== COLLECTED DATA ==

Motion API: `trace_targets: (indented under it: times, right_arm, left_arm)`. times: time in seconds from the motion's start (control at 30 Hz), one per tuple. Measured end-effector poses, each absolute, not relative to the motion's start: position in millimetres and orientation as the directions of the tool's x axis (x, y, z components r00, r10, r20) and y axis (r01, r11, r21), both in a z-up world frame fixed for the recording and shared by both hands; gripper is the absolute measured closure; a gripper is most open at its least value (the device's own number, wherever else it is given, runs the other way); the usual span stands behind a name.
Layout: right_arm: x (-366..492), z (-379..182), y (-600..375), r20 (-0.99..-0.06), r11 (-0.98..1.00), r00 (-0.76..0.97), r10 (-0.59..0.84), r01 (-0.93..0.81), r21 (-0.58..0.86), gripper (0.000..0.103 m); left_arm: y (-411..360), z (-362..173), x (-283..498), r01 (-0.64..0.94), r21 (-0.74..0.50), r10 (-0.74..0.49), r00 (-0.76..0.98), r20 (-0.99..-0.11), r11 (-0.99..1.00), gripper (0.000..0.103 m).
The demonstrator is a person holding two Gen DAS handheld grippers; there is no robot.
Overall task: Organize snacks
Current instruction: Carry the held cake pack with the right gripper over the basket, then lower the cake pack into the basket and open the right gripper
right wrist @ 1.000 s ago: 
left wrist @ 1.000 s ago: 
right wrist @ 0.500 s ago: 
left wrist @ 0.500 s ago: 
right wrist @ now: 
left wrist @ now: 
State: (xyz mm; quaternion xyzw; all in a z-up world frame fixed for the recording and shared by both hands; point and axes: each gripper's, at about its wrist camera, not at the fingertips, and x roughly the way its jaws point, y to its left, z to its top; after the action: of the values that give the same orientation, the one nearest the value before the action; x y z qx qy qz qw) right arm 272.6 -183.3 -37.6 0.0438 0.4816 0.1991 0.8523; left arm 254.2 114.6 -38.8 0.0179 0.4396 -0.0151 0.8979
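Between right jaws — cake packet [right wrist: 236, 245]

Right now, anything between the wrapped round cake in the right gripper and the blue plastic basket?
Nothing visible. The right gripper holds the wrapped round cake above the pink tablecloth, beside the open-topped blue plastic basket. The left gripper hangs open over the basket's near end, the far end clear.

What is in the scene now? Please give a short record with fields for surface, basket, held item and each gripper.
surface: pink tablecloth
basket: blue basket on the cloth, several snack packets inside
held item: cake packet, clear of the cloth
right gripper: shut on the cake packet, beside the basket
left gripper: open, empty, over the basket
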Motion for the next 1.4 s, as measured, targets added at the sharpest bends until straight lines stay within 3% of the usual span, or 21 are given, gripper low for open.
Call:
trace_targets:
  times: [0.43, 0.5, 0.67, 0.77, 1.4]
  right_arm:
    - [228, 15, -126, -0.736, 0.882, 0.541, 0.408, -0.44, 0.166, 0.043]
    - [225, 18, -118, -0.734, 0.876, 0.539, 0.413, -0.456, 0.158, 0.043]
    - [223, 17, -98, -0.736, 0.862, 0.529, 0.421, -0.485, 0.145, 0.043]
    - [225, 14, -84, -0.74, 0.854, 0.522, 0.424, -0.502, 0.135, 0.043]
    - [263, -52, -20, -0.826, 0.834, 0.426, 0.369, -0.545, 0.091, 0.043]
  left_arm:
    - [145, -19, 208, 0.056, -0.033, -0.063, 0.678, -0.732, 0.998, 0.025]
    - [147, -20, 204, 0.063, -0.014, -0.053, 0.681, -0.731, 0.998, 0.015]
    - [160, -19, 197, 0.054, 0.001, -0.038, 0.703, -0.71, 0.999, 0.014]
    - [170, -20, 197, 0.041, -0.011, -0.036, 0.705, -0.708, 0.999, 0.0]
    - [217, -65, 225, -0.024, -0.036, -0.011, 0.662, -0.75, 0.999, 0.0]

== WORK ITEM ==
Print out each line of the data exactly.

== COMPLETED TASK ==
Motion API: `trace_targets: (indented under it: times, right_arm, left_arm)`. times: time in seconds from the motion's start (control at 30 Hz), one per tuple. Measured end-effector poses, each absolute, not relative to the motion's start: position in millimetres and orientation as the directions of the tool's x axis (x, y, z components r00, r10, r20) and y axis (r01, r11, r21), both in a z-up world frame fixed for the recording and shared by both hands; gripper is the absolute measured closure; a gripper is most open at its least value (the device's own number, wherever else it is given, runs the other way); the usual span stands behind a name.
Layout: right_arm: x (-366..492), z (-379..182), y (-600..375), r20 (-0.99..-0.06), r11 (-0.98..1.00), r00 (-0.76..0.97), r10 (-0.59..0.84), r01 (-0.93..0.81), r21 (-0.58..0.86), gripper (0.000..0.103 m); left_arm: y (-411..360), z (-362..173), x (-283..498), r01 (-0.64..0.94), r21 (-0.74..0.50), r10 (-0.74..0.49), r00 (-0.76..0.98), r20 (-0.99..-0.11), r11 (-0.99..1.00), gripper (0.000..0.103 m).
The demonstrator is a person holding two Gen DAS handheld grippers; there is no robot.
Overall task: Organize snacks
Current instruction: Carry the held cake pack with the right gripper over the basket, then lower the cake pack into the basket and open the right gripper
right wrist @ 1.000 s ago: 
left wrist @ 1.000 s ago: 
right wrist @ 0.500 s ago: 
left wrist @ 0.500 s ago: 
right wrist @ now: 
left wrist @ now: 
State: (xyz mm; quaternion xyzw; all in a z-up world frame fixed for the recording and shared by both hands; point and axes: each gripper's, at about its wrist camera, not at the fingertips, and x roughly the way its jaws point, y to its left, z to its top; after the action: of the values that give the same orientation, the one nearest the value before the action; x y z qx qy qz qw) right arm 272.6 -183.3 -37.6 0.0438 0.4816 0.1991 0.8523; left arm 254.2 114.6 -38.8 0.0179 0.4396 -0.0151 0.8979
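Between right jaws — cake packet [right wrist: 236, 245]

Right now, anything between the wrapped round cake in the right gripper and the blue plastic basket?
Nothing visible. The right gripper holds the wrapped round cake above the pink tablecloth, beside the open-topped blue plastic basket. The left gripper hangs open over the basket's near end, the far end clear.

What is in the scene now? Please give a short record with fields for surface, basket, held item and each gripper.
surface: pink tablecloth
basket: blue basket on the cloth, several snack packets inside
held item: cake packet, clear of the cloth
right gripper: shut on the cake packet, beside the basket
left gripper: open, empty, over the basket
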Motion for the next 1.4 s, as measured, targets added at the sharpest bends until straight lines stay within 3% of the usual span, or 21 are given, gripper low for open.
Call:
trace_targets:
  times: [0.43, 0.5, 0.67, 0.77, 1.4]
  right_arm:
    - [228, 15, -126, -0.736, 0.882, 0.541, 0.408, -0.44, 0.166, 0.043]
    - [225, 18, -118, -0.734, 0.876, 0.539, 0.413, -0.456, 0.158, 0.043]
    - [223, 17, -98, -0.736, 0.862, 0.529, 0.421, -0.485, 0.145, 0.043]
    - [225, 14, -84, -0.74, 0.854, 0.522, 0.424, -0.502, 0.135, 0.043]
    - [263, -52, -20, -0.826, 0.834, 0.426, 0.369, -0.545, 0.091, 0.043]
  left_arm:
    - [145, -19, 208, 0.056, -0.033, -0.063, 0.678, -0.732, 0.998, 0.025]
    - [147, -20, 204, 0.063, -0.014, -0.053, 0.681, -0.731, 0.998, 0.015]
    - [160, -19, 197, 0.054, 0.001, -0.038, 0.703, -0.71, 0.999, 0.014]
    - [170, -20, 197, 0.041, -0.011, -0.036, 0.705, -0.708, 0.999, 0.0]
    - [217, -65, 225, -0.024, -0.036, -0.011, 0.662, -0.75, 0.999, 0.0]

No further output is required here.